In this interview, Mark Cusack, Chief Architect at RainStor, talks about the main challenges of handling petabyte-scale volumes of data, illustrates the most obvious mistakes that companies make with their Big Data projects and offers advice to organizations about to welcome Big Data into their cloud storage environments.
Companies tend to underestimate the importance of Big Data security. What advice would you give to organizations about to welcome Big Data into their cloud storage environments?
Good security practices apply regardless of data volume, velocity and variety. The most important consideration is to weigh up the pros of retaining the data, with the cons in terms of the financial and reputational damage your business could suffer in the event of any breach. In the past, some cloud providers haven’t fully appreciated that a low probability or low impact security breach can still lead to a disastrous outcome. In short, do you really need to keep the data?
In some cases, keeping data may not only be useful in generating business value, it may also be mandatory from a regulatory standpoint. For example, SEC17a-4 demands that certain financial records should be retained for up to six years. Other regulations such as PCI-DSS and HIPAA have stringent rules around how personal, sensitive information should be stored and accessed. So it’s important to consider what regulations apply to your data and how your approach to security meets the compliance requirements.
In summary, the advice I would give is to first, establish what data you need to store and why you need to store it. Second, determine what compliance regulations is the data subject to, and how procedures and systems need to change to meet the requirements. I can’t recommend highly enough calling in third-party experts, who understand the security and governance regulations in your domain, to review the approach taken. When retaining some types of data, a third-party assessment is mandatory.
What are the main challenges of handling petabyte-scale volumes of data?
Big Data presents some unique challenges when it comes to ensuring that the data supply chain remains secure from producer to consumer. The security framework must be able to operate effectively when faced with the three Vs of Big Data: volume, velocity and variety. For Big Data subject to the sorts of regulations discussed earlier, the security challenges can be daunting. The problem can boil down to securing access to a single record buried amongst trillions and trillions of others.

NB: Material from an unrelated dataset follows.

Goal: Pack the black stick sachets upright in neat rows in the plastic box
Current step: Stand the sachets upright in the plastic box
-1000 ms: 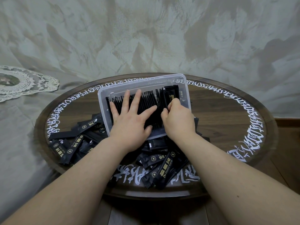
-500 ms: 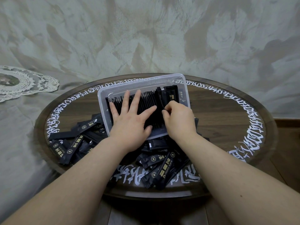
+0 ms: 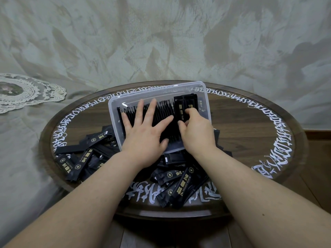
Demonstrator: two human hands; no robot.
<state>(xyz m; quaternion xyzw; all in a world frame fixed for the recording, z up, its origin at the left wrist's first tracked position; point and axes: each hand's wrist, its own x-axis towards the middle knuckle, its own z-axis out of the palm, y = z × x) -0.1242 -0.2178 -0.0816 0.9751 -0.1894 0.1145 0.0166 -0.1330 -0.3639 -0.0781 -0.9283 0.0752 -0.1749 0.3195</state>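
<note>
Dozens of black stick sachets (image 3: 161, 120) upright in a row inside clear plastic box (image 3: 114, 108) on round table (image 3: 241, 133); left hand (image 3: 143, 138) flat, fingers spread, pressing the row; right hand (image 3: 195, 133) curled, pinching end sachets (image 3: 184, 106); loose sachets (image 3: 177, 183) piled nearby

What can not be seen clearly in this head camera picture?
- Head view: the left hand covers the middle of the upright black sachet row.
- The right hand hides part of the sachets it grips.
- Clear plastic box: its near wall is hidden by both hands.
- Sachet small print: too small.
</note>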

Unfortunately, many of the tools and technologies for managing data at scale do not provide the fine-grained security needed to protect sensitive data. Part of the problem is that Big Data platforms, such as Hadoop, have treated enterprise security as an afterthought. Hadoop grew out of web businesses for which perimeter security and simple file-based access permissions were good enough. In the face of tough data retention regulations that can apply at the individual record level, these approaches are insufficient. Right now, core Hadoop alone does not provide a full security and governance solution, and those wishing to secure large volumes of data on Hadoop must look to third parties to achieve this.
In general terms, what’s needed is an approach to Big Data management that secures the data from top-to-bottom; an approach that is designed specifically to protect the data that it is managing. The solution should “own” the data in the sense that it is fully responsible for governing access to the data and does not delegate parts of that task to other services that may not have been designed for the task. At the same time, the chosen data management solution must integrate with the rest of the established security infrastructure within the enterprise. In the case of user account management and authentication, for example, then the solution must be able to integrate with LDAP and Active Directory services.
What are some of the most obvious mistakes that companies make with their Big Data projects?
Many companies make the mistake of trying to build a secure big data solution themselves from open source software projects. For example, it is tempting to take projects from the Hadoop ecosystem and integrate them together to provide a data management system. After all, the software is free, right? The harsh truth is that such approaches are free if your time isn’t valuable. There are so many moving parts to a Hadoop system that it makes securing data from end-to-end extremely difficult.
In the long run, the most cost effective way of securing Big Data is to select a data management solution that is designed from the ground up to protect data at scale. It takes a long time to develop a robust, secure data management system, and it is far better to choose a proven solution that is tailored to meet the security and compliance requirements of your business, on your storage platform of choice, rather than attempting to build one yourself.